The Southwest Review is the third oldest continuously published literary quarterly in America. It was established in 1915 at the University of Texas at Austin by a coterie of faculty members dedicated to the belief that there was a place for arts and letters in the land of cotton fields, cattle ranches, and oil wells. They christened their publication The Texas Review. Its first editor, Stark Young, wrote that “The Texas Review does not dream of great popularity” and “pleasing the general” and will not “reek of the Texas soil.” From its inception, the magazine set out to publish the best works it received neither attempting to please a mass audience nor limited by its region. The inaugural issue opened with a letter from the critic Edmund Gosse dated London, March 23, 1915, which said The Texas Review would “have the advantage of slighter competition in Europe,” an ominous foreshadowing of the subsequent years of the first World War. His letter went on to say he was certain the magazine would “uphold the banner of scholarly elegance” and further would “stoop to no word unworthy of the Muses.”
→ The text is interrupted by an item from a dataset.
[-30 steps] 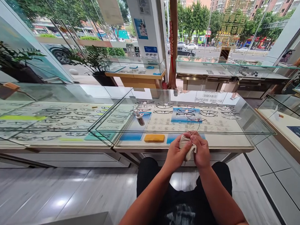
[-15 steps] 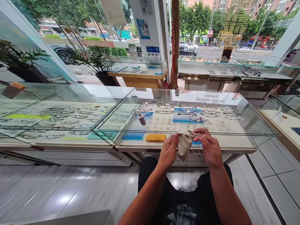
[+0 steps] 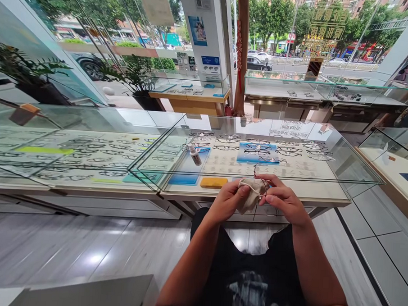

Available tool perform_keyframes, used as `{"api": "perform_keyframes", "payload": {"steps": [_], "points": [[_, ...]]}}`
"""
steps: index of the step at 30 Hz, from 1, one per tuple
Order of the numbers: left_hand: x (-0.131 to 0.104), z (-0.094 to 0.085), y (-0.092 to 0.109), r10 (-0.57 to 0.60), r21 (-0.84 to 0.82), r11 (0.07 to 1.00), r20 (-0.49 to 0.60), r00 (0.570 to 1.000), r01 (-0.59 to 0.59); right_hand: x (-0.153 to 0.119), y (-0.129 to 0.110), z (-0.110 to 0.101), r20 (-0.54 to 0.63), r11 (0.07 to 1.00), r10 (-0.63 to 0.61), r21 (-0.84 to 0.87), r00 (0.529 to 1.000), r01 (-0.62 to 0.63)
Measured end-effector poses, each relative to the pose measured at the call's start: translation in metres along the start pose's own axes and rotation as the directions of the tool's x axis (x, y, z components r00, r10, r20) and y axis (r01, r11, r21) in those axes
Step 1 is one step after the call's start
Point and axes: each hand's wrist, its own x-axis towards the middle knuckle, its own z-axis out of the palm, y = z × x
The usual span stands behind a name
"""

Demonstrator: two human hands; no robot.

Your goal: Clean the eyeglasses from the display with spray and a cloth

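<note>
A beige cloth (image 3: 245,205) is gripped in my left hand (image 3: 229,200), the thumb pressing on its upper side. My right hand (image 3: 286,202) pinches a pair of thin-framed eyeglasses (image 3: 265,190). One lens area of the eyeglasses lies against the cloth, and a dark reddish temple tip sticks up above it. Fingers and cloth hide much of the frame. Both hands are in front of the glass display case (image 3: 311,178), above my lap. Left of them, a small spray bottle (image 3: 195,155) with a white top stands on the glass.
Rows of eyeglasses (image 3: 258,146) lie inside the display case, some over blue cards. A yellow-orange oblong case (image 3: 214,183) is near its front edge. Another glass case (image 3: 72,156) adjoins on the left, and a counter (image 3: 392,170) stands at right.
The eyeglasses have turned and now lie against the cloth, one temple pointing up. The cloth is more bunched, and my hands are closer together. The view has shifted slightly.
</note>
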Motion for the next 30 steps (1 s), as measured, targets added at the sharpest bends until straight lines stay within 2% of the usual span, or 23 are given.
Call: {"api": "perform_keyframes", "payload": {"steps": [4,10,14,17,19,22,24,26,29,30], "points": [[0.001,0.001,0.002,0.029,-0.034,0.999,-0.036,0.999,-0.030,0.001,0.003,0.003,0.011,0.999,0.034,0.007,0.999,-0.034],[0.001,0.011,-0.002,-0.031,-0.092,0.995,-0.086,0.996,0.023,0.003,0.015,0.012,0.023,0.991,0.081,0.107,0.996,-0.083],[0.002,0.023,-0.008,-0.014,-0.109,0.994,-0.217,0.976,-0.010,0.003,0.017,0.019,0.031,0.982,0.076,0.173,0.997,-0.080],[0.005,0.024,-0.008,0.036,-0.059,0.997,-0.291,0.956,-0.056,0.003,0.016,0.022,0.010,0.983,0.079,0.164,0.997,-0.079],[0.006,0.019,-0.006,0.040,-0.048,0.997,-0.254,0.966,-0.054,0.003,0.016,0.020,0.001,0.982,0.096,0.166,0.995,-0.095],[0.007,0.010,-0.003,0.009,-0.071,0.997,-0.079,0.997,-0.015,0.002,0.017,0.016,-0.042,0.978,0.116,0.177,0.992,-0.107],[0.007,0.011,-0.002,-0.021,-0.099,0.995,-0.001,1.000,0.021,0.002,0.017,0.015,-0.064,0.975,0.124,0.192,0.990,-0.109],[0.007,0.017,-0.002,-0.039,-0.108,0.994,-0.061,0.997,0.032,0.003,0.017,0.018,-0.049,0.970,0.127,0.215,0.991,-0.114],[0.007,0.028,-0.005,-0.016,-0.060,0.998,-0.272,0.962,0.000,0.005,0.016,0.026,-0.006,0.970,0.112,0.219,0.994,-0.108],[0.007,0.030,-0.005,-0.007,-0.045,0.999,-0.312,0.950,-0.007,0.005,0.015,0.028,-0.002,0.972,0.108,0.211,0.994,-0.105]]}}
In August of 1924, The Texas Review moved to its new home at Southern Methodist University and was rechristened the Southwest Review. The name change echoed what the new editors sought to represent, “the new Southwest,” a region that was rapidly making the transition from cotton and cattle to skyscraper and city.
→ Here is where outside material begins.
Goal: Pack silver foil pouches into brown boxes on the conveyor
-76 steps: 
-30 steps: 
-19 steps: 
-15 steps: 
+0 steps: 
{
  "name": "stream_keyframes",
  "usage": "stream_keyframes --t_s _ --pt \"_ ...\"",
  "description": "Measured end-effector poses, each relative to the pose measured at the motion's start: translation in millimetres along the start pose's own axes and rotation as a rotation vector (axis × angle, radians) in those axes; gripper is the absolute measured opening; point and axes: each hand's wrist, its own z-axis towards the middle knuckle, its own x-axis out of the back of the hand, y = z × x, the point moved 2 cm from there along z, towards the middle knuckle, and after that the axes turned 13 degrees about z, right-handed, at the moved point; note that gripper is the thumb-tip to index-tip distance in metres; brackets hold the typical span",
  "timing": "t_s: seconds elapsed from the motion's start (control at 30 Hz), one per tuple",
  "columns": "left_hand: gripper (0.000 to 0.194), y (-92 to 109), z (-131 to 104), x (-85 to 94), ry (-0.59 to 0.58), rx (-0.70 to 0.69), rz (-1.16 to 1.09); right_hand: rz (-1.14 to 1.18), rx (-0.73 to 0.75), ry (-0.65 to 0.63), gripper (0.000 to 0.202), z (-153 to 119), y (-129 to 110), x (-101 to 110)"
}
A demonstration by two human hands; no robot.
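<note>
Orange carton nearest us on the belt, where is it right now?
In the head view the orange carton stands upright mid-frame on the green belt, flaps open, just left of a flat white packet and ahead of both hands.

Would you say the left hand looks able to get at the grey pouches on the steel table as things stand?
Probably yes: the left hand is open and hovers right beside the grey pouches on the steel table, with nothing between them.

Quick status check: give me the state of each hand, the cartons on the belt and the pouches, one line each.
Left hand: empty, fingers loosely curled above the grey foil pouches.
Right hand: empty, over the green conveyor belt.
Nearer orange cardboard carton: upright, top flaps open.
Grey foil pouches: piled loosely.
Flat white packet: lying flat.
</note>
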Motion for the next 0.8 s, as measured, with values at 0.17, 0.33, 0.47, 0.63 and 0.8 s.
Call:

Southwest Review editors, advisory editors, and contributing editors have been drawn from both inside and outside the Southern Methodist University faculty, and have included Jay Hubbell, George Bond, John McGinnis, Allen Maxwell, Henry Nash Smith, Mary Austin, J. Frank Dobie, Lon Tinkle, and Margaret Hartley.
Contrary to popular assumption, J. Frank Dobie did not found the Southwest Review nor was he sole editor-in-chief; though over the course of his career he did serve as a contributing, associate, and co-editor. He was an influential and longtime supporter of the magazine. In turn, the magazine published over fifty of his works, including stories, essays, poems, and reviews.
From 1932 to 1935, Louisiana State University and Southern Methodist University joined forces to publish the Southwest Review. Cleanth Brooks joined the magazine as a contributing editor in 1932 and, along with Robert Penn Warren, was named an associate editor in 1935. With the help of the collaboration, the Southwest Review was able to continue publishing, without ceasing, during these years of the Great Depression. The arrangement ended in 1935 when Louisiana State University founded The Southern Review.
In 1984, for the first time in forty years, editorial responsibility for the magazine was returned to a member of the faculty. Willard Spiegelman, professor of English, was named editor-in-chief, a position he still holds. In 2005, Mr. Spiegelman won the PEN/Nora Magid award for literary editing. PEN stated, “The Southwest Review has emerged in the last twenty years as one of the best literary quarterlies in the United States. Poetry and fiction, memoirs and criticism, appear side by side in its pages, in balanced proportions . . . It seems impartially welcoming both toward luminous and unfamiliar names, so long as the writing is genuine.”
Southwest Review contributors have included D. H. Lawrence, Maxim Gorky, Cleanth Brooks, Robert Penn Warren, Mary Austin, Quentin Bell, Horton Foote, Larry McMurtry, Joyce Carol Oates, Amy Clampitt, James Merrill, Margaret Drabble, Iris Murdoch, Arthur Miller, Naguib Mahfouz, and many others.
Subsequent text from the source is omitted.